Они сидели, обнявшись, слушая, как в новом саду, который Вероника разбила на месте старого огорода, запели первые сверчки.
— Прости меня, мама… За все. За боль, которую я тебе причинила.
— Не за что прощать. Я ждала. Ждала, когда моя девочка станет сильной. Когда поймет, что она — Гурьянова. А Гурьяновы, знаешь ли, они как те ключики, что бьют из-под земли. Их можно завалить камнями, забросать хламом, но они все равно пробьются. Потому что сила их — внутри.
— Мама… Если Паша хоть слово скажет тебе грубое, я сама его выдворю.
— Мы справимся, Лиза. Теперь мы справимся со всем. Вдвоем.


Владислав приехал неожиданно, в самый разгар рабочей недели, почти следом за уехавшим Леонидом.
— Вероника! Открой! — его кулак бил в новую, крепкую калитку.
— Что тебе?
— Говорят, ты моего сына женила? Без моего ведома?
— А разве нужно было спрашивать разрешения? — ее голос звучал спокойно. — Я растила его, кормила, за ним присматривала, когда тебя не было. Я ему не чужая.
— Я все решил. Забираю Павла в город.
— Он не поедет. Он не бросит жену и будущего ребенка. Да и куда ему в твою однокомнатную квартиру? Твоя… Жанна обрадуется?
Владислав опустил голову.
— Никакой Жанны нет. Остался я один.
— Вот как? Мало нашлось дурочек на свете, которые будут верить и ждать, да? Одной хватило.
— Опять начинаешь? У нас скоро внуки будут, пора бы думать о семье.
— Нет, — она отступила на шаг, скрестив руки на груди. — Никогда. Вы, Горины, привыкли, что Гурьяновы для вас — и приют, и поддержка, и бездонный колодец терпения. Но чаша переполнилась. Твой сын останется здесь, в семье, которую он сам, пусть и не самым красивым образом, но начал создавать. А ты… ты свободен. Ты мне больше не нужен.
— Да послушай же ты… — в его голосе прозвучала знакомая нота раздражения.

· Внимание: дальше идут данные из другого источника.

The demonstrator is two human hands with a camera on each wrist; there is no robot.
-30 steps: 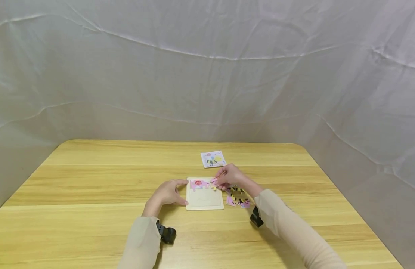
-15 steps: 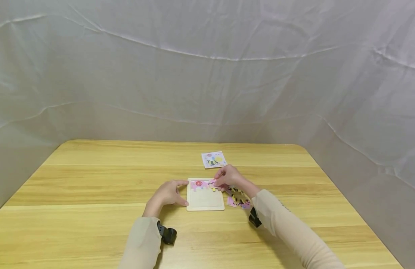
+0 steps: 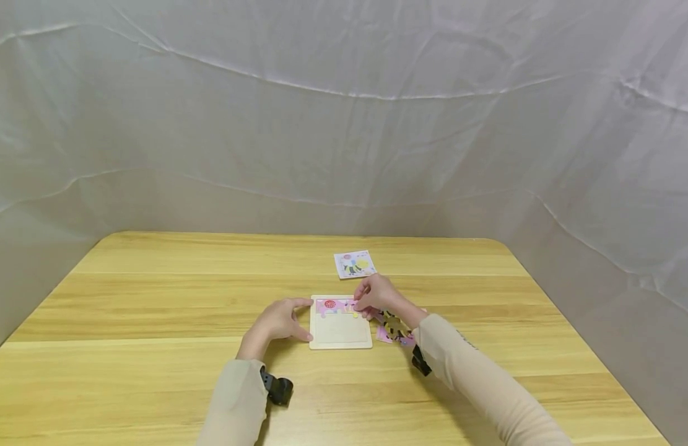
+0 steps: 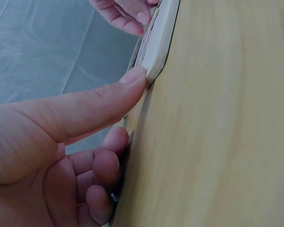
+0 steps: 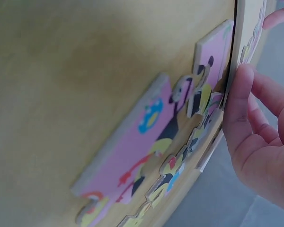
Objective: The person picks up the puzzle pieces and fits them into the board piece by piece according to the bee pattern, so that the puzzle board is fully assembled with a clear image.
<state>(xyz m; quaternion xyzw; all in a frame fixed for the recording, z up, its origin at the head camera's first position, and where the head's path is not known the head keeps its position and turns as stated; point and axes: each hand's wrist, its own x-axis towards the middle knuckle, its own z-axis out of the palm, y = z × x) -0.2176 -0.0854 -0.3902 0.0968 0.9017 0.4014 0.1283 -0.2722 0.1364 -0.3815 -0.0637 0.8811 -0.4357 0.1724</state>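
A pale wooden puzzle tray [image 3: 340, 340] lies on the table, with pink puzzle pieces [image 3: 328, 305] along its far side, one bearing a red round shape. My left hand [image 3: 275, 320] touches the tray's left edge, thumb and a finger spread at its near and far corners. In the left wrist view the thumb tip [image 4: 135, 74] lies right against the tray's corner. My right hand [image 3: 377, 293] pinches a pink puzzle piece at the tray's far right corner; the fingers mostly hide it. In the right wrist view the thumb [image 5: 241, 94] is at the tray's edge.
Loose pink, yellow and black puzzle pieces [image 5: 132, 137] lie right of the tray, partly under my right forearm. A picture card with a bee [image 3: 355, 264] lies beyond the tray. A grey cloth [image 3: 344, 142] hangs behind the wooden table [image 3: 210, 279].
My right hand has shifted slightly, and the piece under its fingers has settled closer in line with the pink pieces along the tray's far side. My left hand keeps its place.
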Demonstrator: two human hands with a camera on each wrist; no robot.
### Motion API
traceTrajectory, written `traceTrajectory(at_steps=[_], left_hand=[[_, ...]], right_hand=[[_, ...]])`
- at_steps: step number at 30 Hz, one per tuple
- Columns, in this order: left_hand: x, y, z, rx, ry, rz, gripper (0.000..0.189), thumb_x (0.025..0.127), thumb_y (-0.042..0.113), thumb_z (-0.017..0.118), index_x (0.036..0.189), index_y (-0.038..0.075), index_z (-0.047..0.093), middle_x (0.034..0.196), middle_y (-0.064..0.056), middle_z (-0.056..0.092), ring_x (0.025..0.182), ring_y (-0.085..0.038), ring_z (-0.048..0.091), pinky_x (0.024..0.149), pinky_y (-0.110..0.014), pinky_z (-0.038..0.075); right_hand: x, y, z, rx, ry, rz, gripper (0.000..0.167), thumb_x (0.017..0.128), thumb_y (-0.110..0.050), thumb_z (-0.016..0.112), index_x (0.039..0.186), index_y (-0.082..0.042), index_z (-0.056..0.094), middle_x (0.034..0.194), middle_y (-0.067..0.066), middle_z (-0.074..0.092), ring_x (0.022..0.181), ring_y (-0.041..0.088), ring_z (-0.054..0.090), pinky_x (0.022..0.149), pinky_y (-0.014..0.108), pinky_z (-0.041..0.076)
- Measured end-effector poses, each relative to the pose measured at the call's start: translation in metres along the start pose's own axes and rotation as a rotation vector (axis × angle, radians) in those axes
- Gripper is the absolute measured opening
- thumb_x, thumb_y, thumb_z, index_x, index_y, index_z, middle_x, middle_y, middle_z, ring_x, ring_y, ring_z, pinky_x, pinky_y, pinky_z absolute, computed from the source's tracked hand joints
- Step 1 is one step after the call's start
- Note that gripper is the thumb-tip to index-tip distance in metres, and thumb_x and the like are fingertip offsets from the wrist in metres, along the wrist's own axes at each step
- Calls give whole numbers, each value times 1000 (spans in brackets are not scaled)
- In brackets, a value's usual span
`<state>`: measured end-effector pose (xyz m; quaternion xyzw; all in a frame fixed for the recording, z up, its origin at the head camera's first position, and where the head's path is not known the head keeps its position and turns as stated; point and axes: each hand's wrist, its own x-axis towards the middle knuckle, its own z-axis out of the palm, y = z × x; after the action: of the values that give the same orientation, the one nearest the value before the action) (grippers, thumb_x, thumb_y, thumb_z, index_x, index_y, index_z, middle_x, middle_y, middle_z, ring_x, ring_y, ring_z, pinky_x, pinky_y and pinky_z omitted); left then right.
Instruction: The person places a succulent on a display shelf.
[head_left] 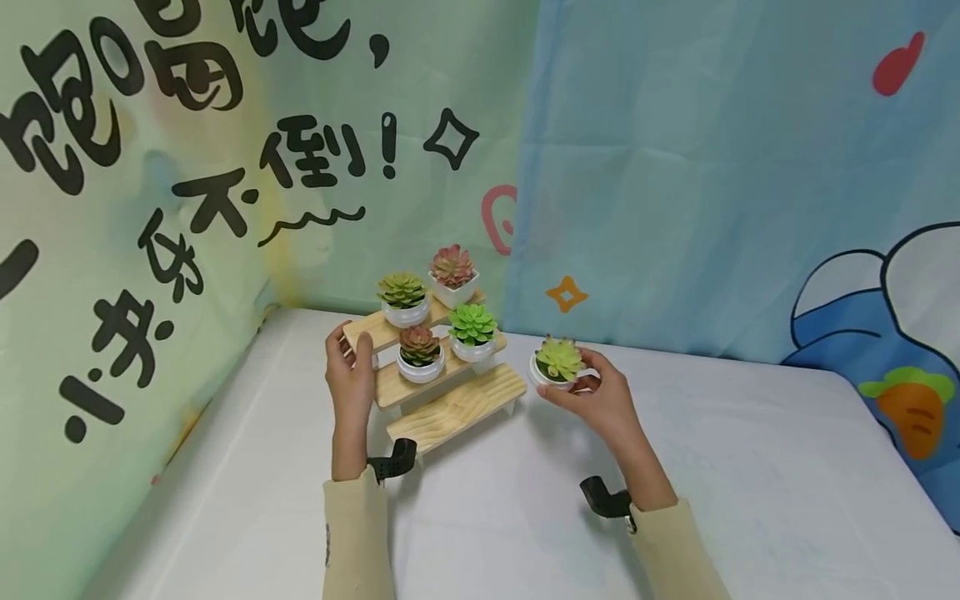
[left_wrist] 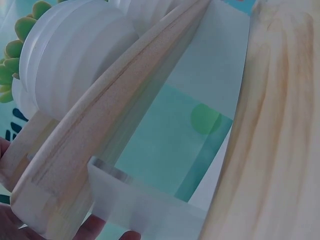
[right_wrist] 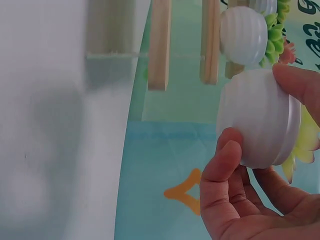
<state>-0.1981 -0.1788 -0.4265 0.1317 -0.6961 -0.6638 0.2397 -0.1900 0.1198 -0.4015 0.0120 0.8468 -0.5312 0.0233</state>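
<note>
A three-tier wooden display stand (head_left: pixel 453 408) with clear supports stands on the table. My left hand (head_left: pixel 351 387) grips its left end, thumb in front of the upper boards and fingers behind; fingertips show under the board in the left wrist view. On the top tier sit a green succulent (head_left: pixel 403 292) and a pink one (head_left: pixel 453 268); on the middle tier, a reddish-brown succulent (head_left: pixel 419 347) and a bright green one (head_left: pixel 473 325). The bottom board is bare. My right hand (head_left: pixel 600 396) holds a yellow-green succulent in a white pot (right_wrist: pixel 255 117), just right of the stand, fingers around the pot.
A white cloth covers the table (head_left: pixel 712 450). Behind it hangs a blue-green printed backdrop (head_left: pixel 660 208), which also runs along the left side with large black lettering. Each wrist wears a black camera mount (head_left: pixel 606 498).
</note>
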Motion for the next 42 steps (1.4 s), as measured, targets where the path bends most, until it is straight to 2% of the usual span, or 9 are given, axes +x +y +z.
traceTrajectory(at_steps=[15,23,29,36,42], left_hand=[[1,0,2,-11,0,7,46,99,20,47,139,-2,41,135,-28,47,124,-44,49,104,-54,37],[2,0,1,0,13,0,46,99,20,48,139,-2,41,135,-27,48,123,-43,50,103,-53,39],[1,0,0,-10,7,-4,46,99,20,47,140,-2,41,135,-28,47,124,-44,49,103,-54,38],[1,-1,1,-11,2,-3,47,99,20,47,140,-2,40,135,-28,47,124,-44,49,103,-54,38],[1,0,0,-13,-4,-3,47,99,20,47,141,-2,39,136,-28,47,124,-44,48,103,-55,38]], right_hand=[[-6,-2,31,135,-31,-35,73,76,-5,80,140,0,45,123,16,51,85,11,54,69,17,47],[-6,1,46,145,-89,-89,71,76,-2,80,138,1,47,121,18,52,79,10,55,67,19,47],[-7,5,61,157,-121,-88,71,75,-3,81,138,1,48,121,17,55,78,12,53,66,20,46],[-8,4,73,103,-129,-109,69,74,-7,83,134,3,51,97,13,60,73,14,54,64,23,47],[-9,-1,79,55,-126,-115,71,73,-8,84,134,4,51,91,10,58,73,16,52,64,23,45]])
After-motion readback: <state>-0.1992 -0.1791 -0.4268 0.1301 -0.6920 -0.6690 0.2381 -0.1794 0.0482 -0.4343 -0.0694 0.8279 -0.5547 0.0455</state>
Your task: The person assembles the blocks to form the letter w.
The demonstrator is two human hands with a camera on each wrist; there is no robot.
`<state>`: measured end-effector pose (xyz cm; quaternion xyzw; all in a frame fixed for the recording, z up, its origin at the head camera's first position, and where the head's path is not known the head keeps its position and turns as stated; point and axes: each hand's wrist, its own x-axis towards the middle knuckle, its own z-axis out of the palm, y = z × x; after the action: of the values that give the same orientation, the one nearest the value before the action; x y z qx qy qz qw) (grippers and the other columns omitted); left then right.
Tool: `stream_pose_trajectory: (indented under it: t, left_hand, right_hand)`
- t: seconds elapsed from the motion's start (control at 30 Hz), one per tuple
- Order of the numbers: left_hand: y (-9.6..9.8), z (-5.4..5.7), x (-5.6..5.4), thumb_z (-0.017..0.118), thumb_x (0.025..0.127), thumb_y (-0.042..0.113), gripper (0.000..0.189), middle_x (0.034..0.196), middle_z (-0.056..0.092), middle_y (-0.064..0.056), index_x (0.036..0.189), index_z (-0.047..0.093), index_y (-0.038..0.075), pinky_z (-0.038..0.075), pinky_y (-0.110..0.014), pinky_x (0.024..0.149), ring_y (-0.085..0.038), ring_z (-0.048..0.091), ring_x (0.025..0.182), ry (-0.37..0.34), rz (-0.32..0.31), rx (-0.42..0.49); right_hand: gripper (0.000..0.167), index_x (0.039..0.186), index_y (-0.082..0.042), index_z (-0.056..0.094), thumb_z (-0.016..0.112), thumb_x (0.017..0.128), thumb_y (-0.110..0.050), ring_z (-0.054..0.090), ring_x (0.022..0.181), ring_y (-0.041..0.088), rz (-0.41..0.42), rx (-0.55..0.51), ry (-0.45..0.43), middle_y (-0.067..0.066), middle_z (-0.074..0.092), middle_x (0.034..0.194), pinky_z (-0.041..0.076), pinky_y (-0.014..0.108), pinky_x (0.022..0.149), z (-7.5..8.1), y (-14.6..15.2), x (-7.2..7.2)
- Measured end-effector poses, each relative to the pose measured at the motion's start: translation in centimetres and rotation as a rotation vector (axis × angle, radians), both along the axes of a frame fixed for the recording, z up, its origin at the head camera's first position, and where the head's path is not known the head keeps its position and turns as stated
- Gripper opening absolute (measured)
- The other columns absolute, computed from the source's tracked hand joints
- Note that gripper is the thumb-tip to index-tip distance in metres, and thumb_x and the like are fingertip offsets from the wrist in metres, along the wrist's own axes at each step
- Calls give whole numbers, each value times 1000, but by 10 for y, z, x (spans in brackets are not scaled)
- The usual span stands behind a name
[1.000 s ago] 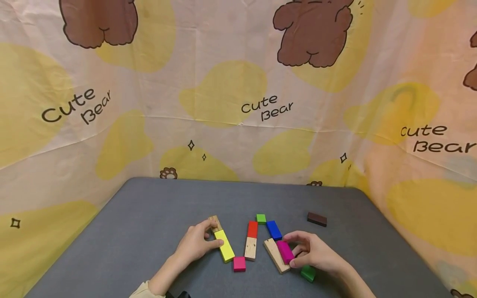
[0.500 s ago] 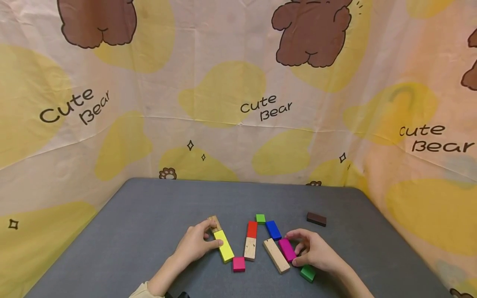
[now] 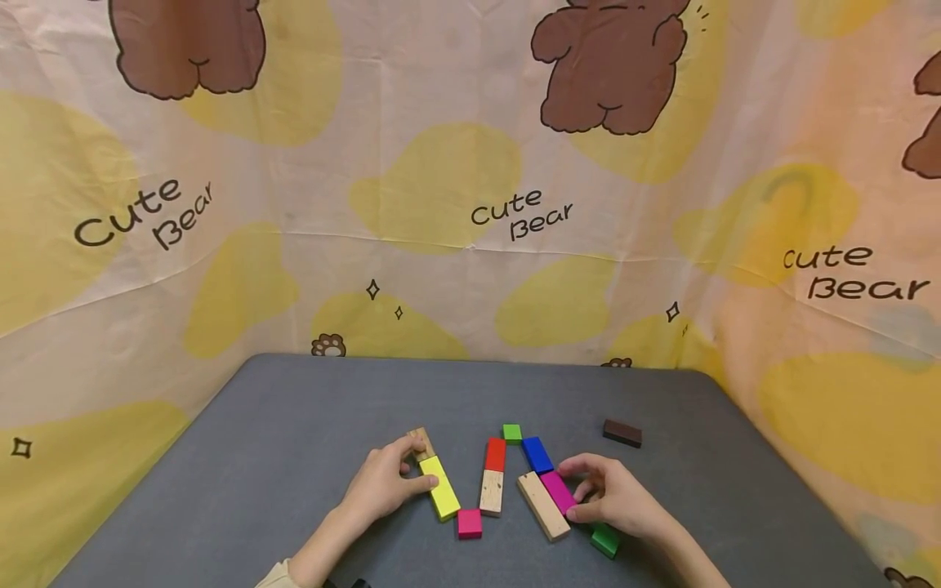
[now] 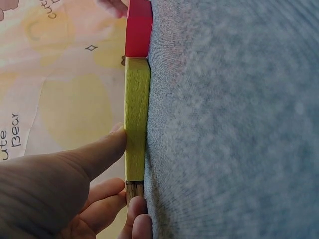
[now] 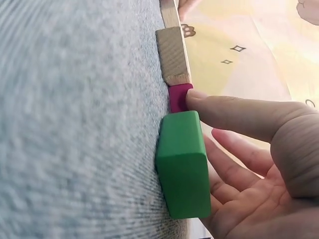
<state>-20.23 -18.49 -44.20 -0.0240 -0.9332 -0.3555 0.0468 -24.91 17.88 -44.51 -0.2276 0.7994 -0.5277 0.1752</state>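
Observation:
With thumb against the yellow block and fingers around the plain wooden block beyond it, my left hand holds the two end to end on the table. A pink square block meets the yellow one's near end. My right hand pinches a magenta block, thumb at its near end and index finger by its far end. That far end is right at the blue block; a longer wooden block lies along its left side. A dark green block sits beneath my right hand.
Between the hands, a red block and a wooden block form a line, with a small light green block at its far end. A dark brown block lies farther right. Printed cloth hangs behind the grey table.
My right hand first slid the magenta block right, away from the long wooden block. It has since come back left and away from me, its end up to the blue block. My left hand stays put.

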Motion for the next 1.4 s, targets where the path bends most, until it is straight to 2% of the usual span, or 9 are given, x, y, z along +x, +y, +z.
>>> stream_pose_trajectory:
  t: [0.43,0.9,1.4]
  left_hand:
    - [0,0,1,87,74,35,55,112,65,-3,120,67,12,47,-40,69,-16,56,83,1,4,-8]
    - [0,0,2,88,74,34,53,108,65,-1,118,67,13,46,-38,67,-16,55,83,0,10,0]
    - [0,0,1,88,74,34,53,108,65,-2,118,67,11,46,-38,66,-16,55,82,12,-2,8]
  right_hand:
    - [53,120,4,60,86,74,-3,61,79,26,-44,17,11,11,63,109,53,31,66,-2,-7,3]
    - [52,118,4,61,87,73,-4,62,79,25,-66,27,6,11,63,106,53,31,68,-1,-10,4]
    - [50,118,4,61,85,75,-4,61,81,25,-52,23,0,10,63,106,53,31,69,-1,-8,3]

Но калитка с тихим, но окончательным щелчком захлопнулась. Вероника не стала дослушивать. Она повернулась и пошла к дому, где в окне горел теплый, желтый свет, а на крыльце ее ждала дочь с двумя кружками душистого чая. Она шла по своей земле, и каждый шаг отдавался в сердце тихим, чистым звоном, подобным тому, что издают ключики, пробиваясь навстречу солнцу из самых темных глубин. Ее сад только начинал цвести.